Just 12 days later, Detectives Michael Sharpe, Joseph Conway, and Robert Mirfield, and Police Officers Kevin Moran and Frank Denicola delivered ANOTHER baby on the FDR.

Not to be outdone, EMS members from Station 7 and 8 ALSO delivered a baby in a car, outside the Lincoln Tunnel.

FDNY Lt. Viktor Milukas and Lt. Adam Vilagos EACH rescued some of our youngest New Yorkers last year—a toddler from a fire in Brooklyn and an infant from a fire in Queens.

Firefighter Mike Shepherd was off-duty in the East Village last March when a gas explosion ripped through a nearby building. He ran towards the blaze and helped a woman escape from her apartment.

And don’t forget our Sanitation Department. A would-be robber at a Manhattan 7/11 found himself face-to-face with one of New York’s Strongest – Curtis Jackson – who also happens to be a former Marine – and who swiftly took him down.

And one of our compassionate Correction Officers, Officer Daniel Leites, rescued a woman with Alzheimer’s wandering on Woodhaven Boulevard, saving her from certain injury, or worse, and then—because these are the kinds of public servants we are blessed to have—bought her lunch and gave her his sweater.

That’s the bond between New Yorkers, in action.

And there’s one more hero we need to recognize for an extraordinary accomplishment in 2015.

This is an individual who answered the call on 9/11, and who stayed on the pile for 8 months because, in his words, there was no option but to keep searching for his friends.

And long after that terrible day, Firefighter Ray Pfeifer was STILL fighting for his friends by walking miles and miles in Washington hallways to lobby for the reauthorization of the Zadroga Act—all the while fighting his own health battles.

In December, thanks to Ray’s advocacy, as well as a tremendously strong bipartisan coalition of Members of Congress and mayors from all across the country, the Zadroga Act was made permanent.

So Ray and all our 9/11 first responders and survivors will get lifetime healthcare and support.

Ray is here tonight.
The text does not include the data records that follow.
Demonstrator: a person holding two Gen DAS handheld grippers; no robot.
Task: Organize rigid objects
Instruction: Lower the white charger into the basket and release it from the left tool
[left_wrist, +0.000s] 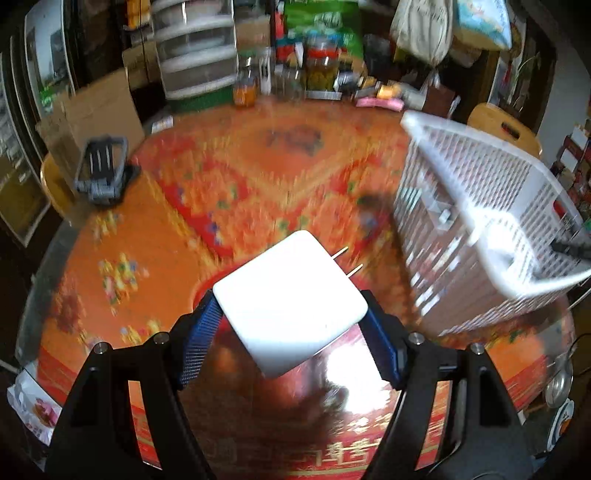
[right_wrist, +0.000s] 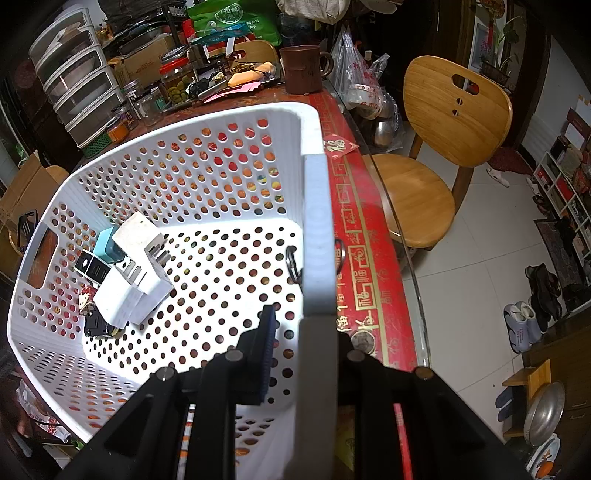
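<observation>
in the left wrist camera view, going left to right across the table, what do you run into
Grey phone stand → white charger held in the left hand-held gripper → white perforated basket gripped at its rim by the right hand-held gripper.

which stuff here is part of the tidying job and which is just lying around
Job:
- white charger, held by the left gripper
- white basket, its wall clamped by the right gripper
- chargers and plugs already in the basket

Lying about:
- jars
- brown mug
- wooden chair
- drawer unit
</observation>
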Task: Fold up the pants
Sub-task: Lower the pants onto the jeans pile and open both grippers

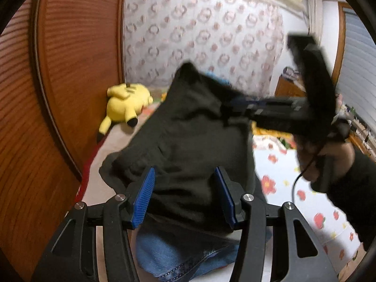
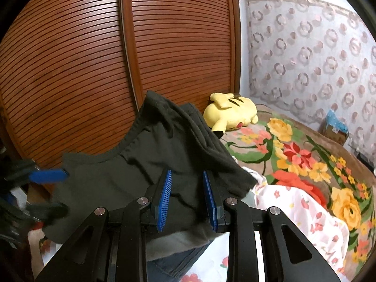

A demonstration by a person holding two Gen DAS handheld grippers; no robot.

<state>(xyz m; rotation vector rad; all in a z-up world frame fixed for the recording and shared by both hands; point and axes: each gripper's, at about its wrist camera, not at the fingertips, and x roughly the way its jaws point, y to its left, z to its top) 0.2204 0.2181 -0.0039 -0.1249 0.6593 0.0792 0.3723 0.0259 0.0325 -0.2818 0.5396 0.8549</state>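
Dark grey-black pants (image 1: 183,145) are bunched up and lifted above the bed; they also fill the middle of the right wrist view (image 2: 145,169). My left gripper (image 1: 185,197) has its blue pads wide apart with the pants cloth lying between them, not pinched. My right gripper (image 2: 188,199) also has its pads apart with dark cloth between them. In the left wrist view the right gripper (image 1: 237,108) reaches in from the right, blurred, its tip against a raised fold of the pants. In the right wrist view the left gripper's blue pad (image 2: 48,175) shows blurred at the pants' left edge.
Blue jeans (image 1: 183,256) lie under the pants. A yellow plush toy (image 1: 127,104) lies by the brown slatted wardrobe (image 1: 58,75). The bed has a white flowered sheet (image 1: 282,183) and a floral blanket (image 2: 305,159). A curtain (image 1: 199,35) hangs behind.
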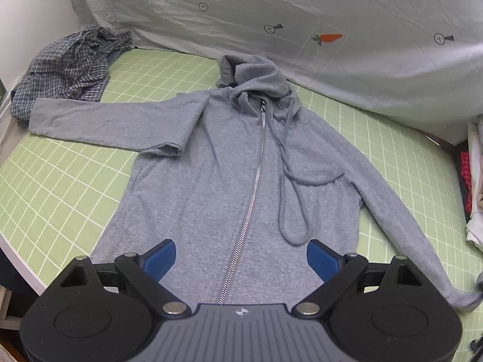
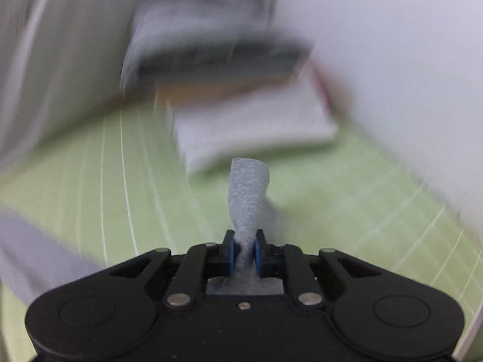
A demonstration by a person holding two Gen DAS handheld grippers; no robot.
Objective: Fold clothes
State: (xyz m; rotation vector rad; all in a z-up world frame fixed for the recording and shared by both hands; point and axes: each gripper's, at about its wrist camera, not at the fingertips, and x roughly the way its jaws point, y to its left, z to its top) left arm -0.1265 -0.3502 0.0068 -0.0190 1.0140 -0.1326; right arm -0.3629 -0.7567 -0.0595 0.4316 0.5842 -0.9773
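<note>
The left wrist view is sharp and takes in the whole grey hoodie (image 1: 229, 163), spread front-up on the green gridded bench (image 1: 60, 181) with its zip closed, its hood toward the pale printed sheet (image 1: 302, 30) hanging behind, one sleeve stretched toward a crumpled checked shirt (image 1: 66, 66) at the far left corner and the other sleeve running to the lower right edge. A stack of folded cloth (image 1: 474, 181) shows at the right edge of this view. The right wrist view is heavily blurred and shows none of that layout; only the close foreground is clear, with a pale folded item (image 2: 250, 123) on the green surface behind and a darker grey shape beyond it that cannot be made out. The left hand-held gripper (image 1: 241, 259) hangs over the hoodie's hem with its blue pads (image 1: 161, 256) spread wide, nothing between them, the zip line running up the gap. The right hand-held gripper (image 2: 244, 253) is nearly closed, its pads pinching a twisted strip of grey hoodie fabric, seemingly the sleeve end (image 2: 249, 193), which stands up past the fingertips.
</note>
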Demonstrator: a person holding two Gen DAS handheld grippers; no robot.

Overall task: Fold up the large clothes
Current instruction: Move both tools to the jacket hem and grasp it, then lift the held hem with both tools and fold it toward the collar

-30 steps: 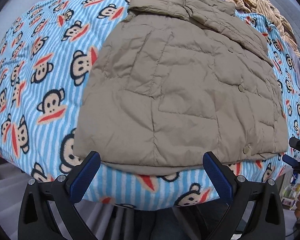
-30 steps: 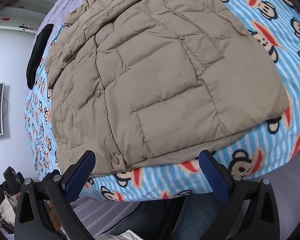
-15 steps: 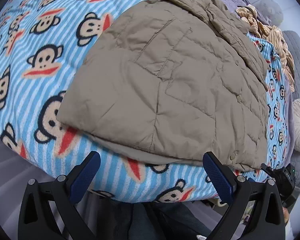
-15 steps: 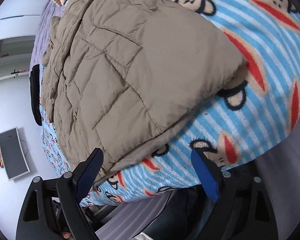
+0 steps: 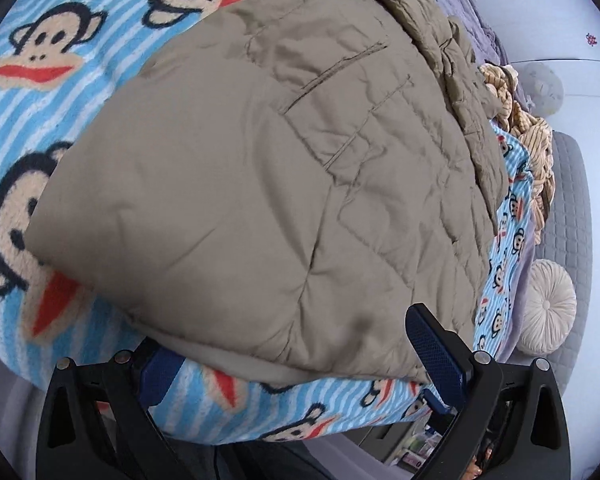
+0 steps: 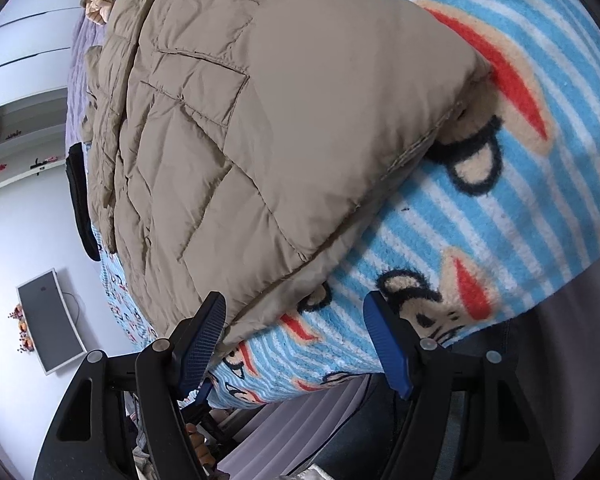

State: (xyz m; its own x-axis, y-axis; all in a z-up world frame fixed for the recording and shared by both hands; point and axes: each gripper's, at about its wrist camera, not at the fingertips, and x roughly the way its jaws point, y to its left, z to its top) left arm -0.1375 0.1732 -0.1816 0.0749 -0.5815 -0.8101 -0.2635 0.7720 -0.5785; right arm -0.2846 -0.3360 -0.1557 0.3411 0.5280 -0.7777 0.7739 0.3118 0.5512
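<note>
Jacket [image 5: 260,184] hem between left gripper [image 5: 296,364] jaws

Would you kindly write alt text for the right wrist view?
A tan quilted jacket lies on a blue-striped monkey-print blanket, its near hem between the closing jaws of the right gripper, which do not yet pinch it. A wall screen shows at left.

Near hem of padded jacket [image 5: 260,184] overhangs monkey-print blanket [image 5: 72,92] on the bed, blocking straight entry across most of the front. Open blanket strip below hem [image 6: 440,248] passable. Left gripper [image 5: 296,364] straddling hem corner, one pad tucked under fabric. Right gripper [image 6: 296,344] closing, hem edge between pads, no contact seen on far pad. Far side crowded: striped knit garment [image 5: 536,148], round cushion [image 5: 550,308], black item [image 6: 78,204] at bed edge.
</note>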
Let’s all salute his victory. 

It feels good to thank people who have saved lives. And you know what else is saving lives in neighborhoods all across this city? Vision Zero.

Our Vision Zero Action Plan made 2015 the safest year on New York City roads for EVERYONE—pedestrians, cyclists AND motorists—since 1910.
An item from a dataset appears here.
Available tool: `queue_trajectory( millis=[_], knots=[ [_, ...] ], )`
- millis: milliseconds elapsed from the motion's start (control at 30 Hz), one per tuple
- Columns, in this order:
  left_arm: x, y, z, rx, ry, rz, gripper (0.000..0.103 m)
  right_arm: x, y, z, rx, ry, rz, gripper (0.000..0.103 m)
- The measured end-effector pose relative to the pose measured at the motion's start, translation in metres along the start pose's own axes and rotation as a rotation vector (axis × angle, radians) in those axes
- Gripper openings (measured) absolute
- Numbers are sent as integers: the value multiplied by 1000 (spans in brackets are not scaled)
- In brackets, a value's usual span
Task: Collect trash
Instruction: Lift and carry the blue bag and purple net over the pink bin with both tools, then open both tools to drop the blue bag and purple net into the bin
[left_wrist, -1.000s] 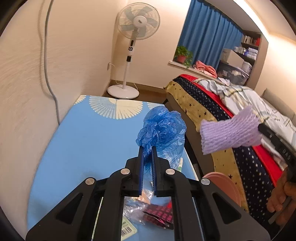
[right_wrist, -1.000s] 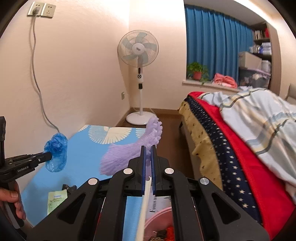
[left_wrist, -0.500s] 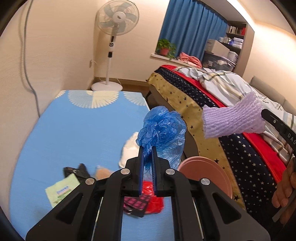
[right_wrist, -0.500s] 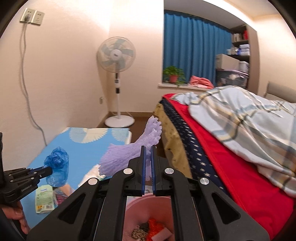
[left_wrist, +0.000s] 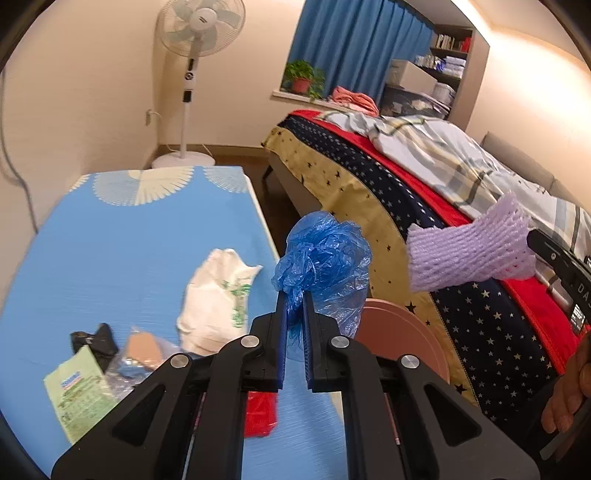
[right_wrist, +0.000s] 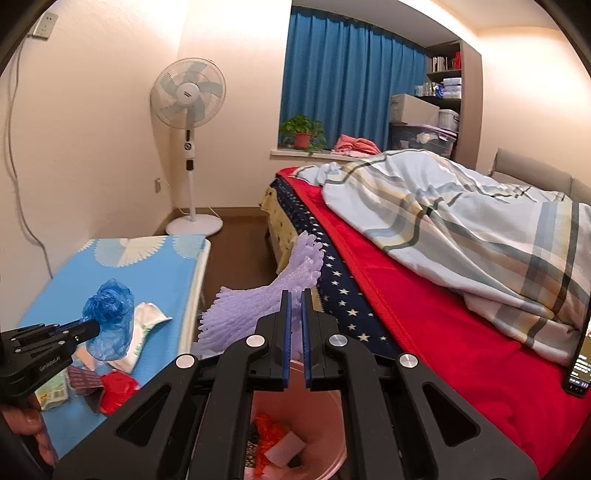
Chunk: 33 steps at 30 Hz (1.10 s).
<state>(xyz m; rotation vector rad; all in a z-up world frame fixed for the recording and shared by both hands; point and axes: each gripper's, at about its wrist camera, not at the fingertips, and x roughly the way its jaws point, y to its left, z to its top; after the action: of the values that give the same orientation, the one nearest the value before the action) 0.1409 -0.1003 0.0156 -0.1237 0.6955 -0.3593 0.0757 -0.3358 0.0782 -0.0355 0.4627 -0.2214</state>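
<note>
My left gripper is shut on a crumpled blue plastic bag, held above the right edge of the blue table; the right wrist view shows the same gripper and blue plastic bag. My right gripper is shut on a purple foam net sleeve, also seen as the purple foam net sleeve over the bed side. A pink bin with several scraps inside sits right below it; the pink bin's rim shows beside the table.
On the table lie a white bag, a green packet, a black item, clear wrappers and a red scrap. A bed with a phone fills the right. A standing fan is at the back.
Both grippers have swung right and a little down with their loads. The pink bin has come into fuller view under the right gripper, and more table litter shows in the left wrist view.
</note>
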Motion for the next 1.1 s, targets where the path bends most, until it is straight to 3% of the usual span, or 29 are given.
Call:
queue_trajectory(
  millis=[400, 900, 967, 1000, 1033, 1067, 1100],
  knots=[
    [45, -35, -13, 56, 71, -40, 7, 21, -8, -10, 11, 66, -65, 5],
    [71, -57, -23, 83, 121, -91, 8, 38, -15, -20, 43, 132, -70, 7],
    [73, -58, -24, 81, 132, -106, 13, 38, -15, -21, 46, 136, -73, 11],
    [74, -59, -25, 83, 140, -111, 27, 38, -16, -21, 47, 141, -75, 11],
    [74, -60, -25, 83, 142, -111, 45, 40, -16, -22, 51, 149, -77, 20],
    [74, -61, -26, 82, 142, -109, 49, 40, -18, -22, 56, 151, -80, 33],
    [74, -60, -26, 78, 142, -111, 50, 40, -19, -22, 62, 150, -85, 38]
  ],
)
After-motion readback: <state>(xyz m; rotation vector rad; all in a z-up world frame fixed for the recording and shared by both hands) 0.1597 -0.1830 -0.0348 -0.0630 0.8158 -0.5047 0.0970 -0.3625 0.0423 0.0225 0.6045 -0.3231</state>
Fatalities are down 22% since 2013 – that’s 66 fewer New Yorkers losing their lives, or a loved one, to crashes.

Yet even one loss is too many. I want to acknowledge Lizi Rahman, Mary Beth Kelly, the Liao family, and the Cohen-Eckstein family, and all the other families who have lost parents, children, and siblings on our roads.

Through their pain, they have demanded change and they have achieved it. Let’s thank them.
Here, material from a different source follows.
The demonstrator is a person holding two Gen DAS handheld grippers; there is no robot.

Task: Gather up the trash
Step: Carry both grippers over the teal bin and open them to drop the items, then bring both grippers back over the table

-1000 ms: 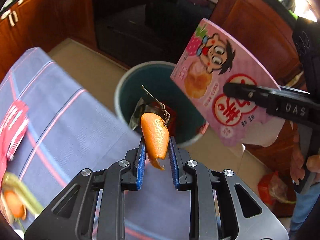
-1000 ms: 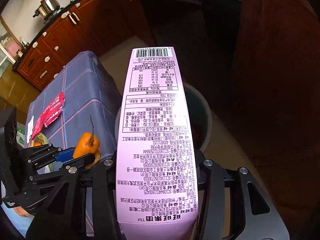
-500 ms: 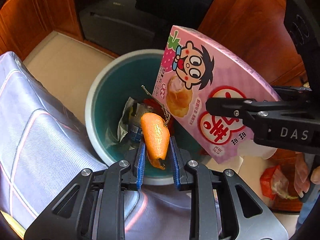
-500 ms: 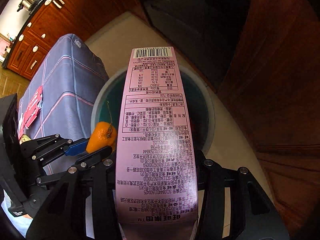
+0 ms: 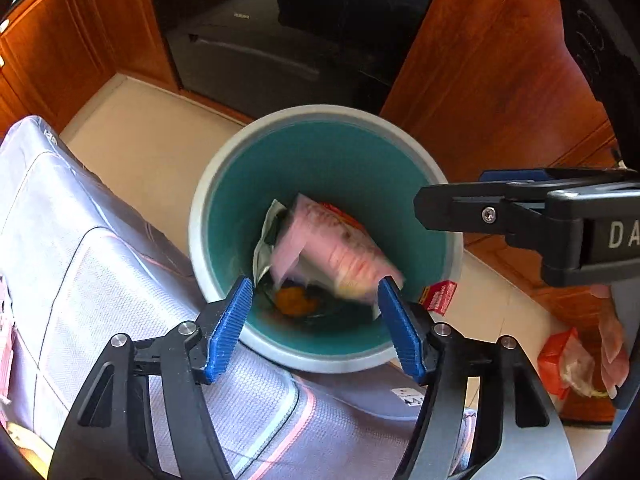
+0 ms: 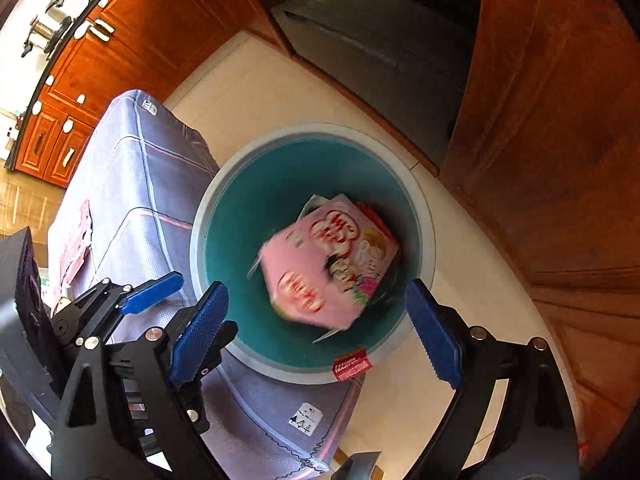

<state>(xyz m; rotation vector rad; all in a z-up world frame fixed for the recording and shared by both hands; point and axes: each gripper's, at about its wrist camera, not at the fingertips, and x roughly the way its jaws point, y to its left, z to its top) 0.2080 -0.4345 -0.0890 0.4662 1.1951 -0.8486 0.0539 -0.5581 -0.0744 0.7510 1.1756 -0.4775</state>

Our roads are safer when they’re in good repair. So we’ve filled almost a million potholes in the past two years, and repaved 2,200 lane miles of our roads, smoothing over long-neglected streets from the northern end of the FDR drive to Huguenot Avenue on the South Shore of Staten Island.

That’s the most repaving that’s been done since 1991 – and as if we paved a road from here to Las Vegas.

That’s One New York: Working for Our Neighborhoods.

And we’re putting real resources to work for public transportation. In 2015, we made a historic $2.5 billion dollar contribution to the MTA.

We expanded Staten Island Ferry service to run every 30 minutes, 24/7, and we’re investing to replace the three oldest ferry boats with stronger, storm-resistant boats.

I am so proud that just last week we were able to tell Bob and Linda Ollis of New Dorp that in 2019 one of those new vessels will launch in the New York Harbor with the name of their son, U.S. Army Staff Sgt. Michael Ollis, emblazoned upon it.

Sgt. Ollis was a brave, strong, compassionate young man who gave his life for a fellow soldier, and for our country, two and a half years ago.

Let’s thank the Ollis family.

When I stood with Bob and Linda last week, they talked about how their neighbors in Staten Island gave them strength.

Bob said that day “if you buy a piece of Burbank Avenue. . .it’s worth a million dollars only because of the neighbors that you have.”

That’s what New York City is for all of us.

A great city of small towns we call neighborhoods, where people stand by each other, and have a love for their community that sometimes stretches back generations.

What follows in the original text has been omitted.